Constraint-handling, and specifically the late-ordered evaluation it uses, could be treated by signals. Something like this:

  • Promises are our non-ground objects. They are, if you think about it, analogous to Prolog variables.
    • They can be passed around like objects.
    • But they're not "really" objects yet.
    • For them to "succeed", there must be some value that they can take.
    • That value can be determined after they are passed.
    • Everything else is either ground or a container that includes one or more of them.
  • As I already do in Klink, use of an non-ground argument is detected where it's unacceptable.
    • Generally, they're unacceptable where a type is expected (eg they're acceptable as arguments to cons)
  • Unlike what I do now, non-ground unacceptables send signals to a scheduler.
    • This implies that each evaluation is uniquely related to (owned by) one scheduler.
    • That signal passes as objects
      • the continuation as object.
      • The promise to be forced.
  • It is the job of the scheduler to ensure that the resulting computation completes.
    • In appropriate circumstances, eg with resource-quotas, or when doing parallel searches, it is reasonable to not complete.

An analogy

Computations whose flow can't be changed are analogous to constant objects and flow-changable ones analogous to mutable ones.

Another use: Precision

This mechanism could also be useful for "dataflow" precision management. Here the objects are not exactly promises, but they are incomplete in a very precise way. They are always numbers but their precision can be improved by steps.

Combiners that require more precision could signal to their generators, which could signal back their new values, propagating back their own requirements as needed. This is very manageable.

Apply-continuation and signals can mutually define

apply-continuation, while it could be used to implement signals, can also be implemented by signals between evaluations. It signals a scheduler to schedule the given continuation and deschedule the current continuation.

Done this way, it gives a scheduler flexibility. This might appear to make analysis more difficult. But a simple (brain-dead) scheduler could do it exactly the continuation way: exactly one evaluation is "in control" at all times. This might be the default scheduler.

In both cases this functionality is a neither-fish-nor-fowl hybrid between objects and computational flow. ISTM it has to be so.

signals allow indeterminate order

One mixed blessing about signals is that since they are "broadcast" 1-to-N, it can be indeterminate what is to be evaluated in what order.
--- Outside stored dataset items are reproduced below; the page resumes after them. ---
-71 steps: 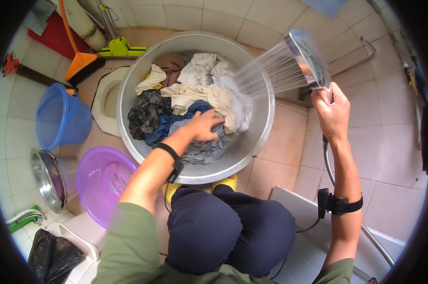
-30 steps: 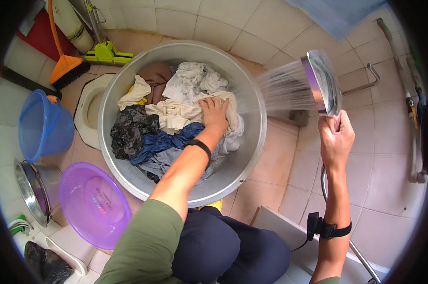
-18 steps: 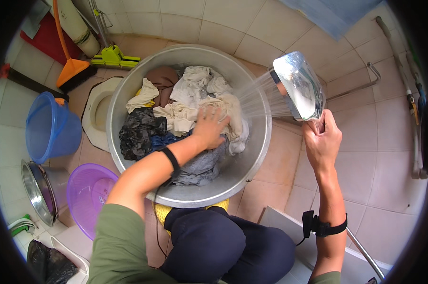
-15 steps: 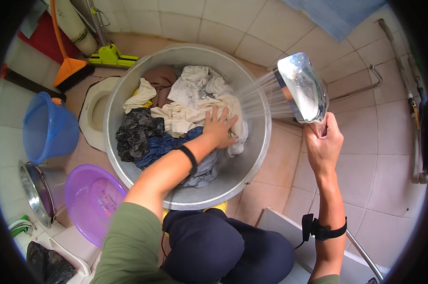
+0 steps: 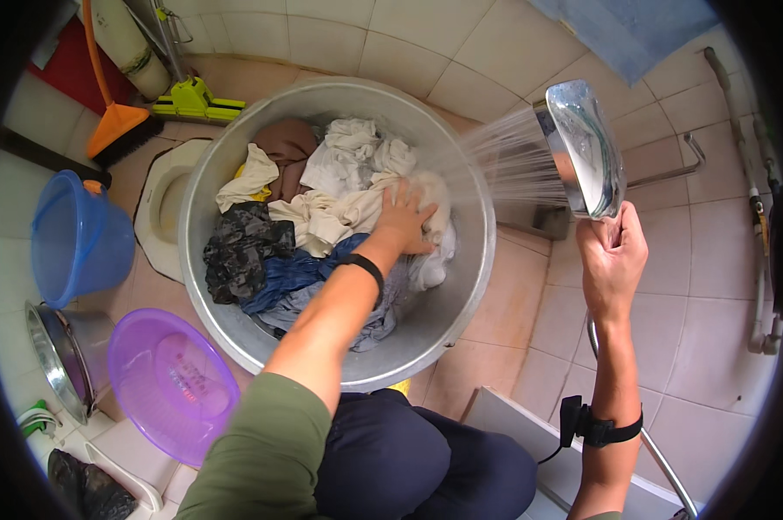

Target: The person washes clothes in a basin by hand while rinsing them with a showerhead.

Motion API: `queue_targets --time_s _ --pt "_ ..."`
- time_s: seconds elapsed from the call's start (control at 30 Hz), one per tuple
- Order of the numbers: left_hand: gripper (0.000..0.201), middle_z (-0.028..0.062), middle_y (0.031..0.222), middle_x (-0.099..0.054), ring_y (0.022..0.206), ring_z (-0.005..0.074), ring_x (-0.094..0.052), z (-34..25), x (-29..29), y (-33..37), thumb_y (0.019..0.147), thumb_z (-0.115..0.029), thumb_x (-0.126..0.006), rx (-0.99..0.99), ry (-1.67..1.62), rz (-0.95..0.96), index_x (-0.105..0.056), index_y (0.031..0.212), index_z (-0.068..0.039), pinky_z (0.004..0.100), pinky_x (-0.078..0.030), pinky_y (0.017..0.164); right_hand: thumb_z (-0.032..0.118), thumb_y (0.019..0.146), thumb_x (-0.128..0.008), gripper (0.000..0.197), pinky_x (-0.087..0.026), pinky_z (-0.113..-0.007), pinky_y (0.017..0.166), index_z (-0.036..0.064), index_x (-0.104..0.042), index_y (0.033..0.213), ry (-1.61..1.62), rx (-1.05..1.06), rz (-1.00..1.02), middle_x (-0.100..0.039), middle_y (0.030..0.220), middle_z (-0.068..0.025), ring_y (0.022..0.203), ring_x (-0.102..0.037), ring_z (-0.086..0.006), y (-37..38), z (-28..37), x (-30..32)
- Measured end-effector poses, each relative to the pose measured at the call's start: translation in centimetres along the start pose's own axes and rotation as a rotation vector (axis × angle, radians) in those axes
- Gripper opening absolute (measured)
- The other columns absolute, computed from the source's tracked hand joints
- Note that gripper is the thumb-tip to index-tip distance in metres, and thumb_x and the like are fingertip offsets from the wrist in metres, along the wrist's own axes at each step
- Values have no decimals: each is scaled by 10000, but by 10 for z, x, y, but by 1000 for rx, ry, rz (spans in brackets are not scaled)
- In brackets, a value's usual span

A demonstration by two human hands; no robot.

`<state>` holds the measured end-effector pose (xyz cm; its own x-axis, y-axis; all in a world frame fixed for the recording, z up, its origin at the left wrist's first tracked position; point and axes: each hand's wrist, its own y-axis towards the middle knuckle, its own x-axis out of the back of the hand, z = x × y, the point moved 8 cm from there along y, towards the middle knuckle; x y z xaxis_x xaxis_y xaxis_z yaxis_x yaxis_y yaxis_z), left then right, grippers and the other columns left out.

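Observation:
A large round metal tub [image 5: 203, 305] stands in front of me with a heap of clothes inside. Cream cloth [image 5: 320, 218] and white cloth [image 5: 344, 156] lie at the back and middle; a dark patterned garment [image 5: 246, 251], blue cloth [image 5: 292, 279] and grey cloth [image 5: 376, 319] lie nearer. My left hand [image 5: 404, 223] rests palm down, fingers spread, on the cream cloth at the tub's right side. My right hand [image 5: 615, 260] grips the handle of a chrome shower head [image 5: 586, 147] to the right of the tub. Its water sprays leftward onto the clothes near my left fingers.
Left of the tub are a squat toilet [image 5: 162, 208], a blue bucket [image 5: 84, 238], a metal bucket [image 5: 58, 355] and a purple basin [image 5: 123, 381]. An orange broom [image 5: 119, 130] and a green mop [image 5: 197, 100] lean at the back left. Tiled wall [image 5: 643, 321] rises at right.
My right hand with the shower head has moved slightly right. My left hand stays on the cream cloth. The tub and its surroundings sit a little further left in the view.

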<state>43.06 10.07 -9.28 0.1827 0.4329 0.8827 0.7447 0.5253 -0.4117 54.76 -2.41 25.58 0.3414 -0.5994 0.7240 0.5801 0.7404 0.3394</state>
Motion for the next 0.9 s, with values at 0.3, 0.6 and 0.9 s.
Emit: queue_targets --time_s 0.3,0.6,0.9 --pt "1011 216 1636 -131 1499 474 -64 112 52 -71 792 -648 -656 71 11 -142 -232 1581 -178 650 -124 1165 99 843 -691 204 -308 -202 567 35 -502 796 125 14 50 -382 671 73 634 -317 -51 7 12 -11" --pt "1177 244 1645 5 1504 476 29 136 0 -46 668 -789 -677 268 -72 -11 -168 1599 -280 668 -136 1149 18 829 -663 177 -316 -199 584 40 -489 811 188 5 102 -382 701 69 662 -328 -39 8 9 -19" --pt "1081 210 1653 -31 1512 444 0 143 -9 -32 682 -715 -711 333 -132 40 -262 1575 -304 629 -124 1170 -12 852 -623 242 -302 -187 571 91 -426 758 230 -27 72 -342 687 80 637 -303 -31 17 13 -9"
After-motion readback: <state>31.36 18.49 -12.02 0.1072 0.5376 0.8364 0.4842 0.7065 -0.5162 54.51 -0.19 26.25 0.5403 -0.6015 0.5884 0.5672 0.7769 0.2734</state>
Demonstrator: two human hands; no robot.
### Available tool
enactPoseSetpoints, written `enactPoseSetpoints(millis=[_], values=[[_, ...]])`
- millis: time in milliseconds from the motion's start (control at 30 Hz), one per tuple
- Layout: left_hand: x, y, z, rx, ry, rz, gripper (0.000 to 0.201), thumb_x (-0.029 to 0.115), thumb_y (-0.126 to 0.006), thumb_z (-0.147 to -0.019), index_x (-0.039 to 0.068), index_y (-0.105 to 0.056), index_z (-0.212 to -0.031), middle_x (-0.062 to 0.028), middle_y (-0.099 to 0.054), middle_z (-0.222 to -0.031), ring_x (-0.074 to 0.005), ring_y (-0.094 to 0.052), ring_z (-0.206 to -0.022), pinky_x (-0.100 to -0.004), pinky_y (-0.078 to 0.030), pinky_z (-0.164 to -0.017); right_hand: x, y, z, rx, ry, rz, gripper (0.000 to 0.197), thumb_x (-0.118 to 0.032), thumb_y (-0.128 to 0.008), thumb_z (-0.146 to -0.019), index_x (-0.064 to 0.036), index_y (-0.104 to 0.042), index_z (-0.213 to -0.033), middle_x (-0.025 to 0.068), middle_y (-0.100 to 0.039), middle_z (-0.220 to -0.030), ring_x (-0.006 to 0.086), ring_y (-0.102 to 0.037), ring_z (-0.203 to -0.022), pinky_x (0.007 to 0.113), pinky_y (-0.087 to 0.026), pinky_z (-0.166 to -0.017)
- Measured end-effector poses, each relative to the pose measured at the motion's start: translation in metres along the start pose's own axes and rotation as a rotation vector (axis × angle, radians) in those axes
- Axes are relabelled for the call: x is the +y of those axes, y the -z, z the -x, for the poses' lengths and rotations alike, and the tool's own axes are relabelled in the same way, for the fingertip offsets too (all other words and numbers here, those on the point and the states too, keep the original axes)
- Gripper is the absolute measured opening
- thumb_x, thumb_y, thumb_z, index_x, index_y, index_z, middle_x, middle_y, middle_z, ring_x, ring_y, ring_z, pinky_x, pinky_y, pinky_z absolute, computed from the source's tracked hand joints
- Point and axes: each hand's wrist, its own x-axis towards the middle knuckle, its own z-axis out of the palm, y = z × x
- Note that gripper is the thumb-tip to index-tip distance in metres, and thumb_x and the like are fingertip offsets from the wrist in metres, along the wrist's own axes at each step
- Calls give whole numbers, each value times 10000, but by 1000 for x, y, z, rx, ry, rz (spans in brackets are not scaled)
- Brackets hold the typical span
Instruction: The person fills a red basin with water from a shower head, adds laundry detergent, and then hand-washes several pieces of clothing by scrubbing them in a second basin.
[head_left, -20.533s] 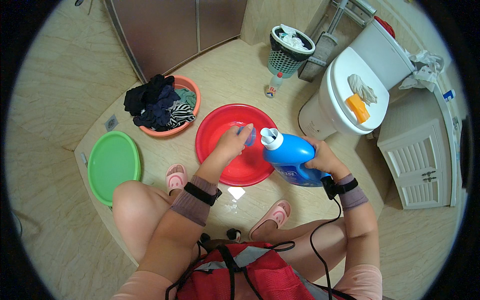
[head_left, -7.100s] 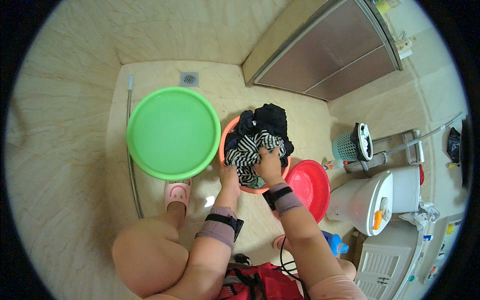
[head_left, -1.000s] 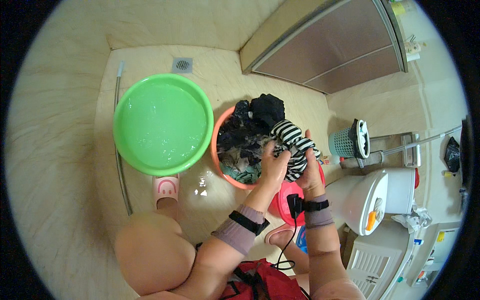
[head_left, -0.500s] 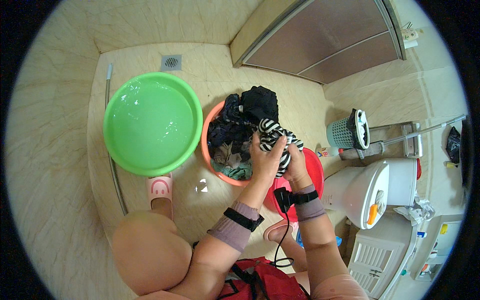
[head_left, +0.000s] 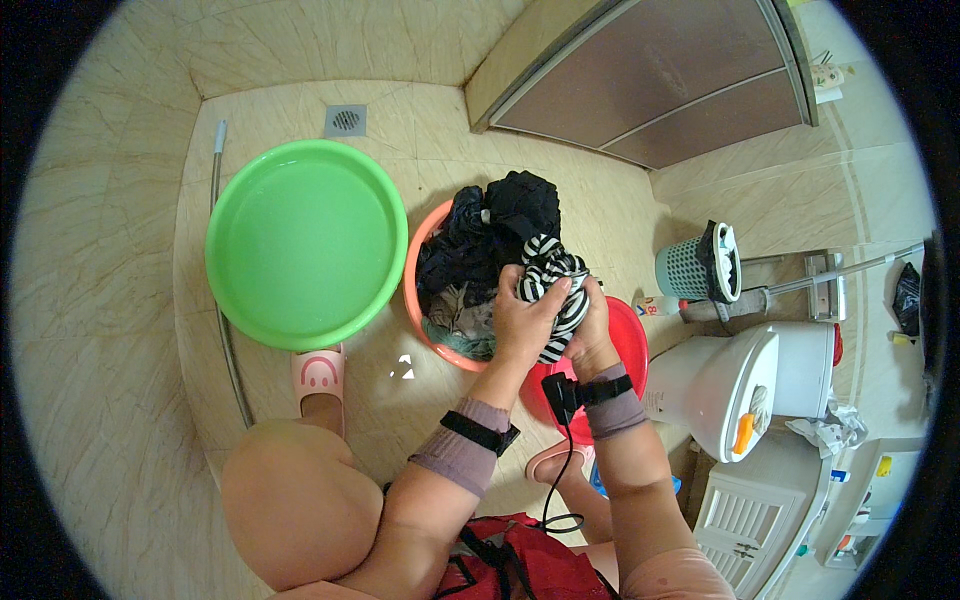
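Left hand (head_left: pixel 522 325) and right hand (head_left: pixel 593 328) clamp striped cloth (head_left: pixel 546 262) between them, probably wringing it; next calls for a firm twist.

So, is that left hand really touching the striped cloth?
Touching. The head view shows the left hand gripping the striped cloth, with skin pressed directly against the stripes and no gap.

Clothes (head_left: pixel 465 255) lie in the laundry basin (head_left: pixel 411 290), centre of my dial. At nine o'clock, just beside it, I see the larger basin (head_left: pixel 306 245); toward half past ten, the floor drain (head_left: pixel 346 121). At four the smaller basin (head_left: pixel 627 355) comes first, then the toilet (head_left: pixel 700 388); at three, the bottle (head_left: pixel 653 306), then the wastebasket (head_left: pixel 682 268) beyond.
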Motion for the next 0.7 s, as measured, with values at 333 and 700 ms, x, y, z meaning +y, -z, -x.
enactPoseSetpoints(millis=[333, 700], values=[[-1, 19, -12, 120, 187, -80, 646, 442, -665, -798, 17, -429, -1223, -181, -528, -1164, -239, -523, -1039, -346, -421, -889, -8, -35, 11, -20, 139, 520, 374, -373, -562, -909, -35, -598, -1066, 45, -654, -936, 144, -617, -810, 303, -515, -731], [74, 132, -64, 633, -183, 481, 508, 339, -481, -905, 41, -391, -1307, -136, -504, -1247, -250, -556, -1050, -370, -473, -886, 58, -191, -32, -577, 81, 585, 351, -227, -589, -911, 29, -531, -1145, 65, -649, -940, 118, -604, -785, 268, -512, -697]])
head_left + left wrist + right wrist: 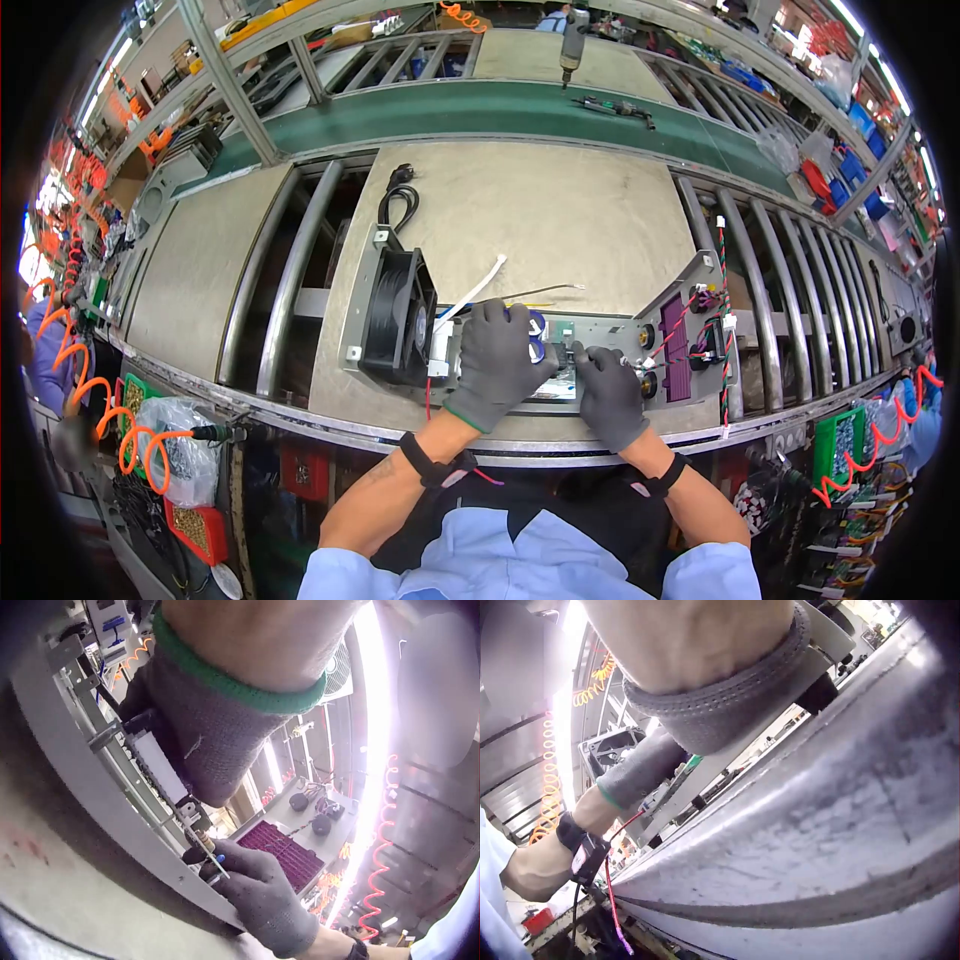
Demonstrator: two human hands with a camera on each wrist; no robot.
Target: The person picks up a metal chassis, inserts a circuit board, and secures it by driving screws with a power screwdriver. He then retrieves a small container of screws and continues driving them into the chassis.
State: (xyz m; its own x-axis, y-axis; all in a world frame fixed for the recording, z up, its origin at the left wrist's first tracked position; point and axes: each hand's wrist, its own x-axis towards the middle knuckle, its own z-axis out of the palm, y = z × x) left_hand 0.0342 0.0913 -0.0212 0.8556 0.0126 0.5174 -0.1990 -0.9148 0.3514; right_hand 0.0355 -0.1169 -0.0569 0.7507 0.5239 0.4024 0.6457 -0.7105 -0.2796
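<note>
A circuit board (212,858) with blue round capacitors (537,350) is held tilted over an open metal chassis. My gloved left hand (495,362) grips the board's left part, its fingertips partly hidden beside the capacitors. At the right end, the gloved right hand (608,395) pinches the board's edge between thumb and fingers, as the left wrist view shows. A black fan (398,315) stands at the chassis's left end. On its right side panel are a purple slotted part (678,368) and black round parts with red wires.
The chassis lies on a pale work plate (540,200) between metal rollers (770,300). A black power cord (398,195) lies behind the fan. Beyond runs a green belt (420,115), with an electric screwdriver (573,45) hanging above. Screw bins (195,530) sit low at left.
</note>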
  • Pro: This gives schedulers flexibility.
  • Con: Computations can give different results.
    • Continuation-based scheduling doesn't neccessarily do better. It could consult "random" to determine the order of computations.
  • Pro: Signals and their schedulers give us another handle to manage evaluation order dependency. A scheduler could co-operate with analysis by:
    • Promising that evaluations will behave "as if" done in some particular order.
    • Taking into account analysis
    • Providing information that makes analysis easier, short of simulating the scheduler.
      • Probably promising that no signals escape the scheduler itself, or only a few well-behaved ones do.
  • Pro: Regardless of the scheduler, analysis can treat signals as a propagating fringe. Everything not reached by the fringe is unaffected.

Should signal-blockers cause copies?

I suggested earlier that combiners might promise non-mutation by blocking mutation signals out.

One way to code this is to make such combiners deep-copy their arguments. Should this situation automatically cause copies to be made? ISTM yes.

  • Not an issue: User confusion. There is no case where a user reasonably expects different functionality than he gets.
    • He might expect a function to mutate an object and it doesn't - but why is he expecting that of a function that doesn't claim to mutate anything and moreover explicitly blocks that from happening? Bad docs could mislead him, but that's a documentation issue.
  • Not an issue: Performance.
    • Performance is always secondary to correctness.
    • Performance can be rescued by
      • copy-on-write objects
      • immutable objects
      • Analysis proving that no mutation actually occurs.